(Instructions to follow)
Exactly as written, transcribe the data from its opening line through the line containing "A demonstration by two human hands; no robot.". Leave every picture out.

(Data segment)
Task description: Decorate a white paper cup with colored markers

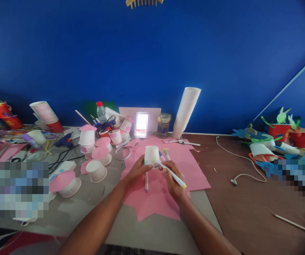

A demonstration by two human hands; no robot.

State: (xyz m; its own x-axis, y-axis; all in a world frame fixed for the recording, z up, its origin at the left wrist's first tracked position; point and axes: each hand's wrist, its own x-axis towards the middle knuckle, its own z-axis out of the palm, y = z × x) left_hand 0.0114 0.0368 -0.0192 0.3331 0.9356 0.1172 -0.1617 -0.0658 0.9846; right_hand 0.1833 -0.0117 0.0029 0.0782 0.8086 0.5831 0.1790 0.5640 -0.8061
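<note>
In the middle of the head view, my left hand (139, 170) is closed around the side of a white paper cup (151, 153), held upside down over pink paper (157, 203). Small coloured drawings mark the cup's wall. My right hand (174, 179) pinches a white marker (175, 175) with a yellow end, its tip at the cup's lower wall. Another marker (146, 182) lies below the cup, near my left fingers. Behind my right hand rest a green-ended marker (166, 154) and a blue-ended one (161, 154).
Left of the paper stand white cups (96, 170) and cups with pink paper tops (65, 182), near a glue gun (64, 140). A tall leaning stack of cups (186, 111) and a glass jar (164, 124) stand behind. A white cable (244, 156) crosses the brown table at right.
</note>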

(Problem solution)
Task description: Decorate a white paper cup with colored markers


A demonstration by two human hands; no robot.

This exercise has now been finished.